Activity:
Reproduce word for word, from the entries below, the line with "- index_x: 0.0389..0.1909", the line with "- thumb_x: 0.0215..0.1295", and every line between them, and nothing more.

Data:
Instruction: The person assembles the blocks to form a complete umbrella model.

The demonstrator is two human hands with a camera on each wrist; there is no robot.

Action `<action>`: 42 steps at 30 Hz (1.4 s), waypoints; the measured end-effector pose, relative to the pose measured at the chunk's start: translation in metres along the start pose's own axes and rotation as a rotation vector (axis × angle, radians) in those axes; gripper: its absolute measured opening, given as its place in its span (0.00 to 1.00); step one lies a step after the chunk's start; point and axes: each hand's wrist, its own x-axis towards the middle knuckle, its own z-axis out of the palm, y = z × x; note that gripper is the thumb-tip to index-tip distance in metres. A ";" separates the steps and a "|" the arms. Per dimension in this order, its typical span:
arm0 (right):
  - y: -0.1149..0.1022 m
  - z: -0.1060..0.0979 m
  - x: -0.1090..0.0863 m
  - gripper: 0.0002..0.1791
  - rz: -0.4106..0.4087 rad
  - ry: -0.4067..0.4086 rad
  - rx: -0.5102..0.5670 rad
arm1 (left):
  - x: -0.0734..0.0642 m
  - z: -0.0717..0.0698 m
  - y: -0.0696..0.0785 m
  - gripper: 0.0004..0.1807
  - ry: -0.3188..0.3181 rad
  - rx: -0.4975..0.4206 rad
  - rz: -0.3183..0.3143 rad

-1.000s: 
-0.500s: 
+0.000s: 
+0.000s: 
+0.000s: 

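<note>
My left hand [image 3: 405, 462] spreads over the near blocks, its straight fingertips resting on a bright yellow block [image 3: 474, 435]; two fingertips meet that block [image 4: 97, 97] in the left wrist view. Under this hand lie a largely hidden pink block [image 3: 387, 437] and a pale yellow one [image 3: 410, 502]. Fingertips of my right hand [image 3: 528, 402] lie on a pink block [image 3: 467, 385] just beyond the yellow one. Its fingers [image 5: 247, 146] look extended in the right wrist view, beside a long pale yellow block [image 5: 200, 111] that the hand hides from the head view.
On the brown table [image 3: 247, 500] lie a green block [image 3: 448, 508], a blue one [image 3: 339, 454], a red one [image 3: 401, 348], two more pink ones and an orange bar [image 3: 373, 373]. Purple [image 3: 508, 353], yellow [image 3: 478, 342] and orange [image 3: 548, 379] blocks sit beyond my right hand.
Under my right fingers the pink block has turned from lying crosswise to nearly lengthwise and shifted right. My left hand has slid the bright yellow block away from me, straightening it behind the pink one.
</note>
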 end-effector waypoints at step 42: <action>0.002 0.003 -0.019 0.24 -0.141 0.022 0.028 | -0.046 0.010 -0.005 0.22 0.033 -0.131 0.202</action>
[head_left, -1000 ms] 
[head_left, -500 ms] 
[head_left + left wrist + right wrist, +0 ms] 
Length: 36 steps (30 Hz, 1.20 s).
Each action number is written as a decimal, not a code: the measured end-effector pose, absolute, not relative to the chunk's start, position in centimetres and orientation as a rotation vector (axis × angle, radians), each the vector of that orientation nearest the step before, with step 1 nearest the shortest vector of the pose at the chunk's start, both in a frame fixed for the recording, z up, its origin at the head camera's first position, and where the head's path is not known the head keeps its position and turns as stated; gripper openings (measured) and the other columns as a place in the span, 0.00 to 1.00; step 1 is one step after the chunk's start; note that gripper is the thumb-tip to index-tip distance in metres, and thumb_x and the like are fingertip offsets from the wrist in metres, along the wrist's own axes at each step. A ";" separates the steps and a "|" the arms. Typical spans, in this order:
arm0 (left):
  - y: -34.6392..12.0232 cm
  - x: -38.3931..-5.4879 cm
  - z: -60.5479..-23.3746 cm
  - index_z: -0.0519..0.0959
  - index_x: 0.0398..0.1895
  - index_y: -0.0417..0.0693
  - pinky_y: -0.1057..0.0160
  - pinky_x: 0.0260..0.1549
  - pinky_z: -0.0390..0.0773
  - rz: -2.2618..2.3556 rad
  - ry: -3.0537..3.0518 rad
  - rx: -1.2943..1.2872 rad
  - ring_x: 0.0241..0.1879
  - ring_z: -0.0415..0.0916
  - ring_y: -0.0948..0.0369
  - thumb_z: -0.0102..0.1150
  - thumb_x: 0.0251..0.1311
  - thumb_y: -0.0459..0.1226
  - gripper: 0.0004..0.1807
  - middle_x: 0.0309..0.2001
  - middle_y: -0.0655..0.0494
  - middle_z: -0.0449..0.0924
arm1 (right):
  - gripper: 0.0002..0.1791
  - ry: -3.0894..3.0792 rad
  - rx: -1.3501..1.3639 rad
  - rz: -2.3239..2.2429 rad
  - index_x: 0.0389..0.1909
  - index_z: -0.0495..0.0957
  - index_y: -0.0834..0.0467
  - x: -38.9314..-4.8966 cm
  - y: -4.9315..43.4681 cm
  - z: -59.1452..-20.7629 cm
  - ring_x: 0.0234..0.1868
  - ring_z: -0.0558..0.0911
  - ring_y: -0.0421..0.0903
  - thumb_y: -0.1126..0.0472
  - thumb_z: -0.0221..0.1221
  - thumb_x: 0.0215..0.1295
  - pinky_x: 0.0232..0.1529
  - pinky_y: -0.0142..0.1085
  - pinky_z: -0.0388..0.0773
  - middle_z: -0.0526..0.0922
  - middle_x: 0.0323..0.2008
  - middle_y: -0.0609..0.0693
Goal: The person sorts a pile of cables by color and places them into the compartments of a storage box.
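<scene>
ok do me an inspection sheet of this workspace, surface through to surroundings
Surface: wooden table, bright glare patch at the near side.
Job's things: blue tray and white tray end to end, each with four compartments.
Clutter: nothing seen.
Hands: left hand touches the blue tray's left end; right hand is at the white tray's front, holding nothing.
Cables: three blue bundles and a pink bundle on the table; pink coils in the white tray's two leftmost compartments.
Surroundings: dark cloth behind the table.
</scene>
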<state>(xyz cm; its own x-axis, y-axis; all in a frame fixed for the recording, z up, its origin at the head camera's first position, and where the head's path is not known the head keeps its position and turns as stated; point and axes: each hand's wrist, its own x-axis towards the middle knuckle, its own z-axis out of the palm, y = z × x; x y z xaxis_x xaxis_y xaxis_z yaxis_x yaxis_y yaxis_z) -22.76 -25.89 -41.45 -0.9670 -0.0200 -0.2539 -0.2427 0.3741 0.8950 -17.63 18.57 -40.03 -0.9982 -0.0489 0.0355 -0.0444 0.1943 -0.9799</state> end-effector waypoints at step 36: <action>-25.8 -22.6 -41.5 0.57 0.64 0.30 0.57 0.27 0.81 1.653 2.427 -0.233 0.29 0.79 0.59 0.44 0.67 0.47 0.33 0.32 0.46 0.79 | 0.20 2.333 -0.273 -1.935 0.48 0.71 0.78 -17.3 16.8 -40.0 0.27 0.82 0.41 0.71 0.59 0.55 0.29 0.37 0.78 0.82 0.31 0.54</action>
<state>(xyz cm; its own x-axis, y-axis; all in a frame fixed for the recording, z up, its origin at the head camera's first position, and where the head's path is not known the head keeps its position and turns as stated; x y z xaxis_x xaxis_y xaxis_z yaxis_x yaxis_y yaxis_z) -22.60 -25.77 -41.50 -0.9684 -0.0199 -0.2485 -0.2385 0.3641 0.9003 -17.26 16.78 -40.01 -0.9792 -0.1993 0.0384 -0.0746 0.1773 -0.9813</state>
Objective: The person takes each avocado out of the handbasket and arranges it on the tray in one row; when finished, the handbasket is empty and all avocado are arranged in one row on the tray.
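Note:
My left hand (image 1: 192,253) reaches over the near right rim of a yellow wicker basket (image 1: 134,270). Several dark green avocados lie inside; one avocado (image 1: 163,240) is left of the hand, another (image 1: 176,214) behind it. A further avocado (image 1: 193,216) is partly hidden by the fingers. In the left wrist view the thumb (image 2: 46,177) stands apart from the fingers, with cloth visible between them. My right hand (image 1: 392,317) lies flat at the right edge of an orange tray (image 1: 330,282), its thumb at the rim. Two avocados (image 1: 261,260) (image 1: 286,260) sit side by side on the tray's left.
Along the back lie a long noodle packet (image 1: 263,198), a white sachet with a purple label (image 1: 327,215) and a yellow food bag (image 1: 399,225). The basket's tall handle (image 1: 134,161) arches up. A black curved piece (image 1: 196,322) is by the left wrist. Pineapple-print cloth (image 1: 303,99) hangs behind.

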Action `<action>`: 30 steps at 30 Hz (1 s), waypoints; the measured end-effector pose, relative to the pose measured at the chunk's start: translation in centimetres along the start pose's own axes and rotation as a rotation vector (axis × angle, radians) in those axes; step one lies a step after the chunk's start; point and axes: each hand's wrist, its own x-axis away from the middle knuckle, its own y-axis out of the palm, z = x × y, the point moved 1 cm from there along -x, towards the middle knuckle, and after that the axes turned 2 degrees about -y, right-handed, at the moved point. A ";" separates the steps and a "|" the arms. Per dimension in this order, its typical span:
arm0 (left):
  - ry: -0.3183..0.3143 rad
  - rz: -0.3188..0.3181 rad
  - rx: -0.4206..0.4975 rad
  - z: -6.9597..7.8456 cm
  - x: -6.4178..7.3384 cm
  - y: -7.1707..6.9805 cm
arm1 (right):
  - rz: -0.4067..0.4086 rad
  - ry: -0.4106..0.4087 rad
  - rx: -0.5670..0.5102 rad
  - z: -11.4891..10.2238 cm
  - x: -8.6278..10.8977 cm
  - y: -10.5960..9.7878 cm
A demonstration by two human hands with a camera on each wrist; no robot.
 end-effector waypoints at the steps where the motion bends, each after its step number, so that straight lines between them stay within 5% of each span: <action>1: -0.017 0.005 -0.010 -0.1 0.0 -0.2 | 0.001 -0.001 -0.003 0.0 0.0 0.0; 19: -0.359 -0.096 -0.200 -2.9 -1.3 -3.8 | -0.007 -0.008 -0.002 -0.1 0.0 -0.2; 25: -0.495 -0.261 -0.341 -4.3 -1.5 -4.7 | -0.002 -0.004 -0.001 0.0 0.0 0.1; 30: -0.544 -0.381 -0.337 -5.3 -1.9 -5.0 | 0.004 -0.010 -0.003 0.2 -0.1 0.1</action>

Result below:
  - index_x: 0.0389..0.1909
  - index_z: -0.0495..0.0957
  - index_y: -0.0834..0.0467
  - x: -38.9314..-4.8966 cm
  - y: -4.9315..43.4681 cm
  - z: -59.1452..-20.7629 cm
  - ring_x: 0.0234..0.1868
  - ring_z: -0.0558..0.0911
  - ring_y: -0.0421..0.0903
  - thumb_y: -0.1126..0.0472
  - thumb_z: -0.0221..0.1221
  - thumb_x: 0.0215..0.1295

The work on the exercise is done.